Mehr als 800 Menschen starben in Deutschland an den Folgen extremer Hitze

In Deutschland sind während der Hitzewelle, die von Anfang April bis Ende Juni andauerte, mehr als 800 Menschen gestorben. Das Robert-Koch-Institut hat diese Zahlen für den Zeitraum vom 6. April bis zum 21. Juni ermittelt.
Dem Bericht zufolge war das heiße Wetter besonders gefährlich für Menschen mit chronischen Vorerkrankungen. In vielen Fällen verschlimmerten hohe Temperaturen bestehende Leiden und führten zum Tod.
Hitzebedingte Todesfälle werden in medizinischen Unterlagen nicht immer explizit ausgewiesen. Deshalb schätzen Experten das tatsächliche Ausmaß mithilfe statistischer Methoden.
Dafür wurden Daten des Statistischen Bundesamtes zu Sterbefällen sowie Temperaturwerte von 52 Wetterstationen im ganzen Land ausgewertet.

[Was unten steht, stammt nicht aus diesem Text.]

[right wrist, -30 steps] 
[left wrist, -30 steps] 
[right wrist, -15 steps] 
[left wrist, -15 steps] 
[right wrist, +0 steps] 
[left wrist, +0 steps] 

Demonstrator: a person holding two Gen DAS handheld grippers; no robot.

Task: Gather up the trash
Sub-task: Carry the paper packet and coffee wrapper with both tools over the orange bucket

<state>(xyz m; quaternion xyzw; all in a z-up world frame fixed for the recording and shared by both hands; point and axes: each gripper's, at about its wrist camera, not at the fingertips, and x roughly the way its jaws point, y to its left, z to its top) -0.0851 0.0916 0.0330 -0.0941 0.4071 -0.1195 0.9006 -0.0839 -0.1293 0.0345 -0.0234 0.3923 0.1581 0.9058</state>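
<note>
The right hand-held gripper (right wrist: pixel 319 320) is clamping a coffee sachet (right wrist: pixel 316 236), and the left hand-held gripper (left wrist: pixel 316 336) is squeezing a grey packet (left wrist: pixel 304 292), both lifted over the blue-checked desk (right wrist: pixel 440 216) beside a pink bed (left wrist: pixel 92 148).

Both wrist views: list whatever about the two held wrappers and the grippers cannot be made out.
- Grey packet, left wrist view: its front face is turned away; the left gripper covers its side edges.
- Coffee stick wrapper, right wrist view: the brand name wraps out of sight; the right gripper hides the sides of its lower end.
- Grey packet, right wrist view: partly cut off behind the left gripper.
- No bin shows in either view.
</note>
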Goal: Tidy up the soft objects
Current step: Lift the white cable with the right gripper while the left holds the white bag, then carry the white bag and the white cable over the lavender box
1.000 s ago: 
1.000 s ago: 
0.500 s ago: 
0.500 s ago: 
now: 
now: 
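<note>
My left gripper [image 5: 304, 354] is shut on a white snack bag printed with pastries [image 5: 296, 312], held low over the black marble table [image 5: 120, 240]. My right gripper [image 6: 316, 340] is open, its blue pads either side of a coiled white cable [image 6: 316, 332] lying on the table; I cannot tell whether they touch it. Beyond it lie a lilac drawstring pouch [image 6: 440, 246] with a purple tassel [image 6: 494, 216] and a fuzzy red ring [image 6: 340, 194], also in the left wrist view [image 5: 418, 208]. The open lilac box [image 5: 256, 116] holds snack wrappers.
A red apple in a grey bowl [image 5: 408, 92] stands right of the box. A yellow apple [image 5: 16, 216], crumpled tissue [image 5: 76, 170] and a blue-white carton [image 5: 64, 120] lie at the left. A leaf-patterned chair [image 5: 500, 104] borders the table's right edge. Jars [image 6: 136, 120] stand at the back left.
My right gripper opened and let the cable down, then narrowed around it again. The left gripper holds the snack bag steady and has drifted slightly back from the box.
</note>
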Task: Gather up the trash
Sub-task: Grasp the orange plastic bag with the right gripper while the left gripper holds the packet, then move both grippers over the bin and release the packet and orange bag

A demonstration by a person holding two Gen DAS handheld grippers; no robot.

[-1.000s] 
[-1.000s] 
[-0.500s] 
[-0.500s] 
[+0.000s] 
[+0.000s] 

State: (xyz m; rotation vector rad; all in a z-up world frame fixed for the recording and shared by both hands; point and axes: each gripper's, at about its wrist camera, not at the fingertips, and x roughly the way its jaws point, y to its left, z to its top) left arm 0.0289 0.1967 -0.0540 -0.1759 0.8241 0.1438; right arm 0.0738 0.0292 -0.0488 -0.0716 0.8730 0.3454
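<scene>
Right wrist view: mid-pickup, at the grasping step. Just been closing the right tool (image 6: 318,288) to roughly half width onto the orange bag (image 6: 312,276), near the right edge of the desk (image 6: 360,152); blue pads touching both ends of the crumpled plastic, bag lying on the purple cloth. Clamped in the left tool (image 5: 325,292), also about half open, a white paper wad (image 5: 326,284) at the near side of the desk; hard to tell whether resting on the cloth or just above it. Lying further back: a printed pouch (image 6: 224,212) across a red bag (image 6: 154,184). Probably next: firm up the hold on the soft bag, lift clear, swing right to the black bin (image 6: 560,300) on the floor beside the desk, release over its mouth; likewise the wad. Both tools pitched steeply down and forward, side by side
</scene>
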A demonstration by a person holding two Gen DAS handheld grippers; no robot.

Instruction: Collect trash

Die meisten Opfer wurden bei den über 85-Jährigen verzeichnet, deren Zahl bei fast 500 lag. In der Altersgruppe der 75- bis 84-Jährigen wurden 190 Todesfälle und bei den 65- bis 74-Jährigen 80 Todesfälle festgestellt. Unter den unter 65-Jährigen starben etwa 40 Personen.